The company has about 27.4 million shares outstanding after the IPO, giving it a quick market capitalization of about $932 million. That's not bad for a company that in 1999 posted a loss of $19.5 million on sales of just over $19.5 million.

A quick look at the venture capitalist roster of companies with equity stakes in Nuance shows Mayfield Fund, with 11.9 percent of the company; U.S. Venture Partners, with a 10.7 percent stake; SRI International, with 10.1 percent; Cisco Systems, with 7.8 percent; and Goldman Sachs, with 5.4 percent.

SINA.COM FRAGILE

The only other tech company brave enough to launch an IPO Thursday was Sina.com, a Chinese portal -- but perhaps they should have waited. Also priced at $17 per share, Sina.com had a more modest debut as its 4 million share IPO closed at $20.69 per share, up 22 percent from its offer price.

Morgan Stanley Dean Witter and China International Capital acted as the joint lead managers of the underwriting for Sina.com (incorporated in the Cayman Islands), with Chase H & Q and Robertson Stephens acting as comanagers.

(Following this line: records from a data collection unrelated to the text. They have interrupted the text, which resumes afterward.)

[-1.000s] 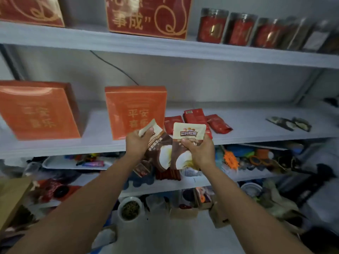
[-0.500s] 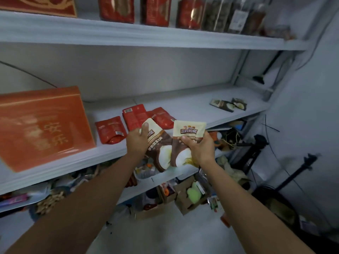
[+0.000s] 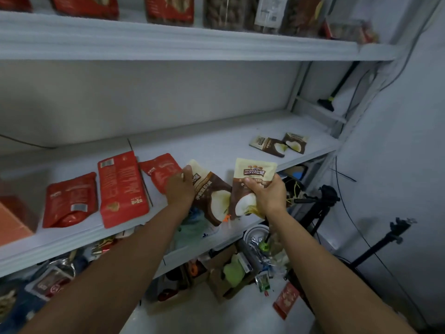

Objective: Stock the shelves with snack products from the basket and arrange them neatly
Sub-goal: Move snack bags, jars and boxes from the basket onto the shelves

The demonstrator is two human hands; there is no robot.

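My left hand (image 3: 179, 190) grips a tilted pouch (image 3: 212, 197) and my right hand (image 3: 268, 196) an upright pouch (image 3: 255, 172), both over the shelf (image 3: 216, 145) front.

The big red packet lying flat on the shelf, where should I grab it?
Pinch the big red packet by its near short edge, coming from the shelf front. It lies flat, that edge almost at the lip, so fingers probably slide under there.
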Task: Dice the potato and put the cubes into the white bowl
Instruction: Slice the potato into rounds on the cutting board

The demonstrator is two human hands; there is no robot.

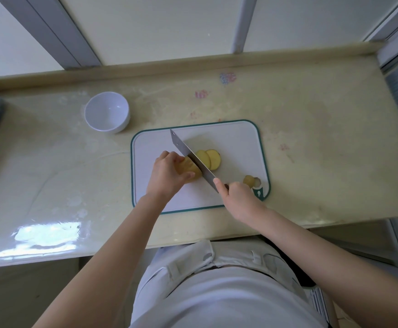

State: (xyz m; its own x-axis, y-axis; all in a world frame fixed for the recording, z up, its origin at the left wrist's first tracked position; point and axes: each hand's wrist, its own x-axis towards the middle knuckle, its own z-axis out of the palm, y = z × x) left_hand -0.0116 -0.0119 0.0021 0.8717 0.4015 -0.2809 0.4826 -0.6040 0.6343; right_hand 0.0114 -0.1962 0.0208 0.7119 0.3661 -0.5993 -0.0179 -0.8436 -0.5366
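A peeled yellow potato [189, 171] lies near the middle of the white plastic cutting board with a green rim [236, 143]. The left hand [167, 172] curls its fingers over it and holds it down. The right hand [239, 197] grips the handle of a broad steel knife [188, 152], whose blade rests against the potato's cut face. Two round yellow slices [211, 159] lean just right of the blade. A small potato end piece [249, 180] sits at the board's near right corner. The round white bowl [122, 124] stands empty on the beige counter [311, 138], off the board's far left corner.
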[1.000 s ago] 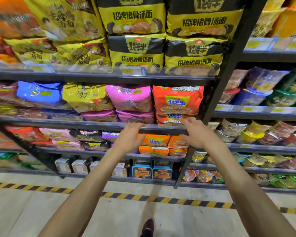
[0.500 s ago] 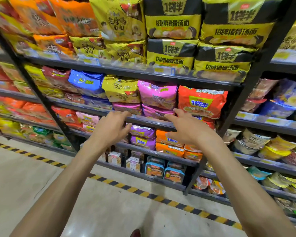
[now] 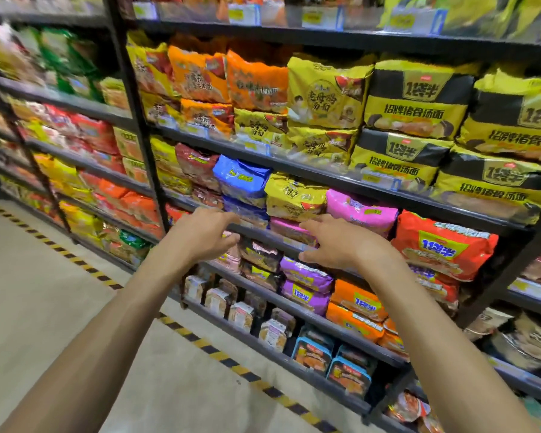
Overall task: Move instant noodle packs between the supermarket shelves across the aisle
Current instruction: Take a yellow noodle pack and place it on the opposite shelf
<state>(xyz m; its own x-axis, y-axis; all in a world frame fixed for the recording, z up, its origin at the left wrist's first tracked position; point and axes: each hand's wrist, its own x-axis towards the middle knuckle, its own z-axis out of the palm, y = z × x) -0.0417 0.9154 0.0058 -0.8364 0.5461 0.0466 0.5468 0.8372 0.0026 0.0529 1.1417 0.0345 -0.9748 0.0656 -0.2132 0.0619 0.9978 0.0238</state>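
Both arms are bare and stretched forward, coming in from the lower corners and drawing closer together toward the hands. The left forearm [image 3: 107,339] rises to the right, and the right forearm [image 3: 434,339] rises to the left. The left grip [image 3: 200,235] shows its back, with the fingers [image 3: 228,218] loosely bent, the thumb below them, and nothing held. The right grip [image 3: 341,245] is palm down, with its fingers [image 3: 313,225] spread and nearly straight, also holding nothing. The two grips are at about the same height, apart from each other, their fingertips pointing toward one another.
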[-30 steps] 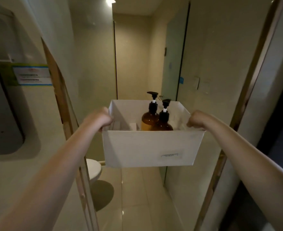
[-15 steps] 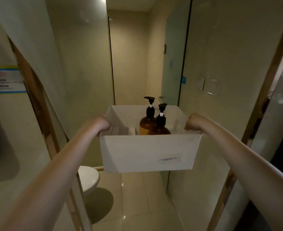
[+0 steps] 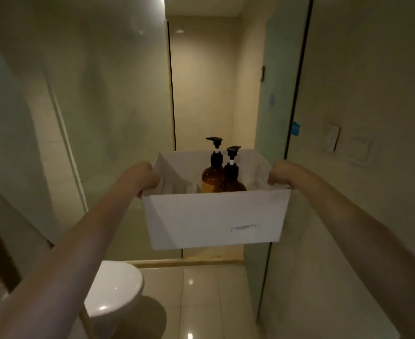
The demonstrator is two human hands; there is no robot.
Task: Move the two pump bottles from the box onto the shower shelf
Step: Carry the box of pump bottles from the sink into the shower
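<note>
A white open box (image 3: pixel 211 216) is carried in front of me at chest height. My left hand (image 3: pixel 141 178) grips its left rim and my right hand (image 3: pixel 283 172) grips its right rim. Two amber pump bottles with black pumps stand upright inside, close together: one further back (image 3: pixel 211 176) and one nearer, to its right (image 3: pixel 230 183). Some white items lie in the box's left part. No shower shelf is in view.
A white toilet (image 3: pixel 114 287) stands low at the left. Glass panels (image 3: pixel 118 118) flank a narrow opening straight ahead, with a wooden threshold (image 3: pixel 189 263) on the glossy tiled floor. The right wall carries switch plates (image 3: pixel 331 138).
I have walked forward through the doorway into the bathroom with the box. The door frame and wall sign have left the view, and the toilet and glass opening are closer.
</note>
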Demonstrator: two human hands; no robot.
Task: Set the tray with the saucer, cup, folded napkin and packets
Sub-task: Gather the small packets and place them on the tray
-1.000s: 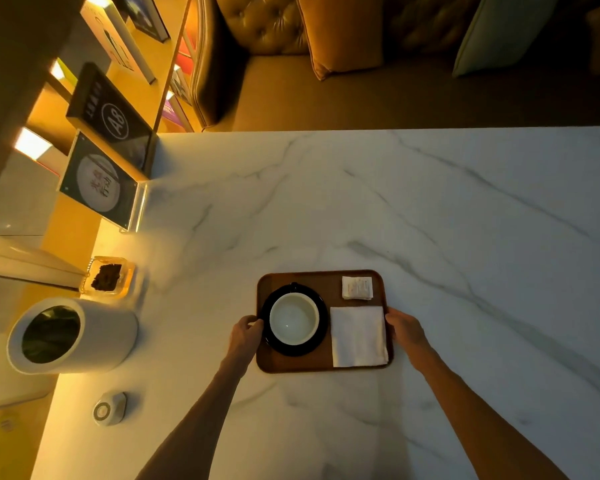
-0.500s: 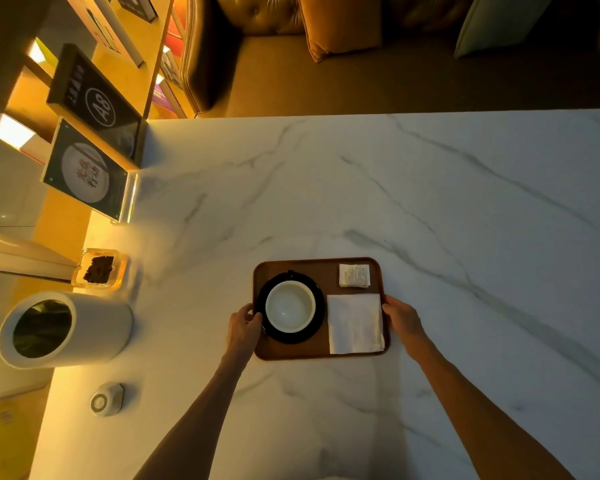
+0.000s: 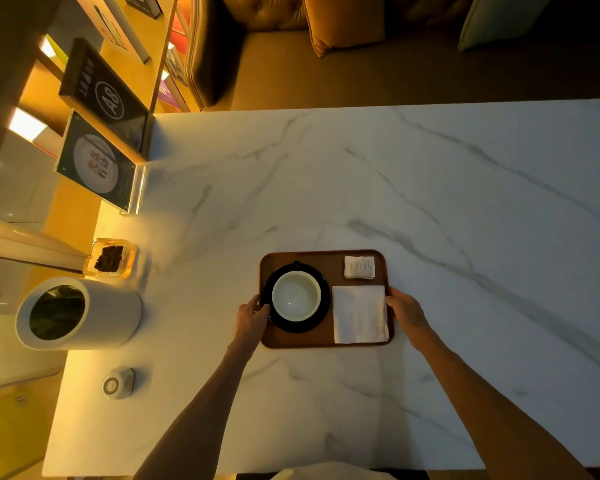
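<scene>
A brown wooden tray point(image 3: 326, 263) lies on the white marble table. On its left half sits a black saucer point(image 3: 323, 313) with a white cup point(image 3: 296, 296) standing on it. A white folded napkin point(image 3: 359, 314) lies on the right half, and white packets point(image 3: 359, 267) rest in the far right corner. My left hand point(image 3: 252, 317) grips the tray's left edge beside the saucer. My right hand point(image 3: 407, 310) holds the tray's right edge beside the napkin.
At the table's left stand a white cylindrical bin point(image 3: 78, 313), a small glass dish with dark contents point(image 3: 110, 258), a small round white device point(image 3: 118, 383) and upright sign holders point(image 3: 99, 169). A brown sofa point(image 3: 326, 46) lies beyond the far edge.
The tray, with both hands on its edges, has slid slightly away from me across the table. The items on it keep their places.
</scene>
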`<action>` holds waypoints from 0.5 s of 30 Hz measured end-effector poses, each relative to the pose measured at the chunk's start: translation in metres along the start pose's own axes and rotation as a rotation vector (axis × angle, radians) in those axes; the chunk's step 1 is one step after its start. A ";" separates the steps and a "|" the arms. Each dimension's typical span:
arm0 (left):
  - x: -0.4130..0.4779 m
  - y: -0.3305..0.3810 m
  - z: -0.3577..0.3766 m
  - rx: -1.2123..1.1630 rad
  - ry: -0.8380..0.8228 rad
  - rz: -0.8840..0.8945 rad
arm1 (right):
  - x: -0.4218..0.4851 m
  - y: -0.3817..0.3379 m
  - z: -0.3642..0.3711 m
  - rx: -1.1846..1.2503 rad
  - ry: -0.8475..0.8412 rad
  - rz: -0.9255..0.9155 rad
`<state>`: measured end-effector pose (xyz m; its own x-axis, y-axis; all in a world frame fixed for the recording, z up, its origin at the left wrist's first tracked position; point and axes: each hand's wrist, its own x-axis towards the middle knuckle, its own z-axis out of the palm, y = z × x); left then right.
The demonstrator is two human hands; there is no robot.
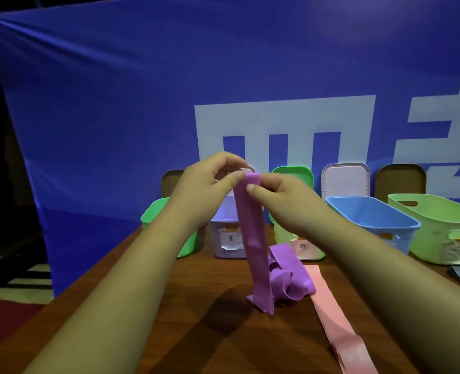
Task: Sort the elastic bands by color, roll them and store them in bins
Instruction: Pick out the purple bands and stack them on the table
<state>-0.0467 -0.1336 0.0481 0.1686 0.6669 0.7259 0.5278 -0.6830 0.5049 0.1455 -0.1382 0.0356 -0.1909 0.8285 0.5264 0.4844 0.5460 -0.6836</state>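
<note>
From the head view, the left hand (210, 179) and right hand (282, 201) both pinched the top of a purple band (254, 238) hanging down to the wooden table (196, 306). A pink band (331, 319) lay flat beside it, before a row of bins (371, 220).

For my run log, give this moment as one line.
left hand, right hand: pinch purple band top | pink band: on table

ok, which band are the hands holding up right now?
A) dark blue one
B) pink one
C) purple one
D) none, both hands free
C: the left hand and right hand both pinch the top end of the long purple elastic band, while the flat pink elastic band lies untouched on the brown wooden table.
</note>
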 end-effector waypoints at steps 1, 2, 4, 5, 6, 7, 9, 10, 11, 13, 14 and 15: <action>-0.005 -0.006 0.004 -0.142 0.009 -0.078 | 0.001 0.000 0.000 0.003 0.005 -0.009; -0.012 -0.013 0.009 -0.294 -0.013 -0.167 | 0.002 0.001 0.000 0.012 0.011 -0.018; -0.029 -0.034 0.023 -0.466 -0.129 -0.309 | 0.004 0.002 -0.001 0.049 0.019 -0.033; -0.040 -0.045 0.031 -0.456 -0.200 -0.344 | 0.006 0.003 -0.001 0.065 0.027 -0.034; -0.052 -0.054 0.039 -0.437 -0.258 -0.364 | 0.007 0.004 -0.001 0.083 0.039 -0.031; -0.063 -0.062 0.047 -0.442 -0.291 -0.388 | 0.010 0.006 -0.001 0.106 0.056 -0.025; -0.081 -0.077 0.061 -0.529 -0.300 -0.459 | 0.013 0.009 -0.001 0.155 0.093 -0.010; -0.090 -0.080 0.065 -0.539 -0.310 -0.479 | 0.016 0.012 0.000 0.166 0.115 -0.003; -0.098 -0.084 0.067 -0.516 -0.320 -0.495 | 0.018 0.016 0.003 0.165 0.133 0.008; -0.112 -0.085 0.069 -0.470 -0.336 -0.531 | 0.022 0.024 0.009 0.168 0.145 0.035; -0.119 -0.085 0.069 -0.458 -0.346 -0.547 | 0.025 0.028 0.012 0.188 0.152 0.051; -0.126 -0.085 0.068 -0.457 -0.363 -0.565 | 0.027 0.034 0.015 0.220 0.162 0.069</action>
<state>-0.0563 -0.1401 -0.1179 0.2793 0.9489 0.1469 0.2349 -0.2158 0.9477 0.1436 -0.0958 0.0189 -0.0165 0.8436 0.5367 0.2912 0.5176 -0.8045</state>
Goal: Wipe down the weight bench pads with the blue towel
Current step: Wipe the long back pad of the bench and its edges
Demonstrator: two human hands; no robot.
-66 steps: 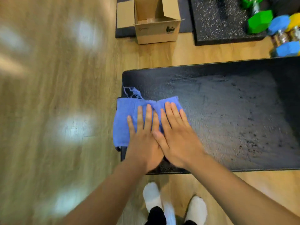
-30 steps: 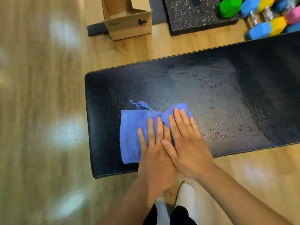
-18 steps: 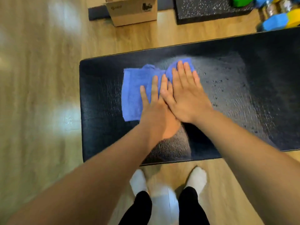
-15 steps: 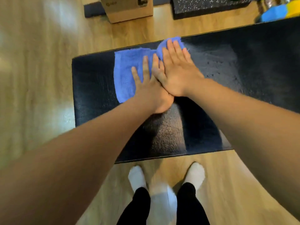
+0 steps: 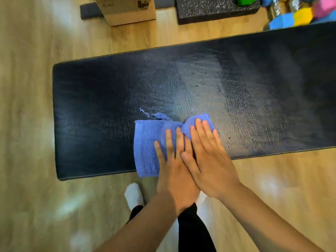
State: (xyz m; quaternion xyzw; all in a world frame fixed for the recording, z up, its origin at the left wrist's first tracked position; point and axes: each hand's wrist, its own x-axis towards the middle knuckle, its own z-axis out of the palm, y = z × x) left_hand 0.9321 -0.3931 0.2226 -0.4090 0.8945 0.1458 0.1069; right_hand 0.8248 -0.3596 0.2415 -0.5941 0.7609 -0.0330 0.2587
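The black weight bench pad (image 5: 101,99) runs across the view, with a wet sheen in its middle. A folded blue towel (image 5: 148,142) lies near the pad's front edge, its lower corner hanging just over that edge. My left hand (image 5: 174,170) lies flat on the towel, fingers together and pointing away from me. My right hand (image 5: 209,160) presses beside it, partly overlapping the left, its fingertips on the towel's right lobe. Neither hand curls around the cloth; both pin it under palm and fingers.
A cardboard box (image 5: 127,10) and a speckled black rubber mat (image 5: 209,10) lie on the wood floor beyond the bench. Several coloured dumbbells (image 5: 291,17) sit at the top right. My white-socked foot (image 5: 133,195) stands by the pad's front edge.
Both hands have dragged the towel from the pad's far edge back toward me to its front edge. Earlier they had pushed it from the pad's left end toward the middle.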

The company bills itself as an Internet destination network for Chinese communities worldwide, offering online news, entertainment, communities, and commerce. Asian Internet deals have been hits on Wall Street ever since China.com blew in with a bang last year. But that rally may be ending after Asiacontent.com's shaky debut on Wednesday.

Also with Goldman Sachs as the lead underwriting manager on the deal, Asiacontent.com sold 5 million shares of common stock at $14 per share in an offering that fell to $11 per share by the end of the day.

"That puts all the responsibility on the underwriter, who is duty-bound to support the deal," says Mr. Monahan. "But it doesn't make much sense to offer a deal that you don't believe can sustain itself. You end up shorting it and losing profit on the whole thing. Why do the deal in the first place?"

THINNING ON TOP

Perhaps Mr. Monahan's notion is why Rigel Pharmaceuticals (proposed Nasdaq symbol: RIGL) was one of several deals to disappear from Thursday's calendar. Also pushed back until market conditions are perhaps a bit warmer are Adolor (proposed Nasdaq symbol: ADLR) and Flonetwork (proposed Nasdaq symbol: FNWK).

At press time the only deal still on tap to test the market's sentiment toward new issues was the 4.5-million-share IPO for Zefer (proposed Nasdaq symbol: ZEFR), expected to begin trading this Friday. As an Internet consultant, Zefer offers analysis, planning, and technical support for companies that want to bring their businesses online.

"It's an infrastructure company ... an Internet plumbing company," says Mr. Roy. "Plumbing companies have a good chance in any market."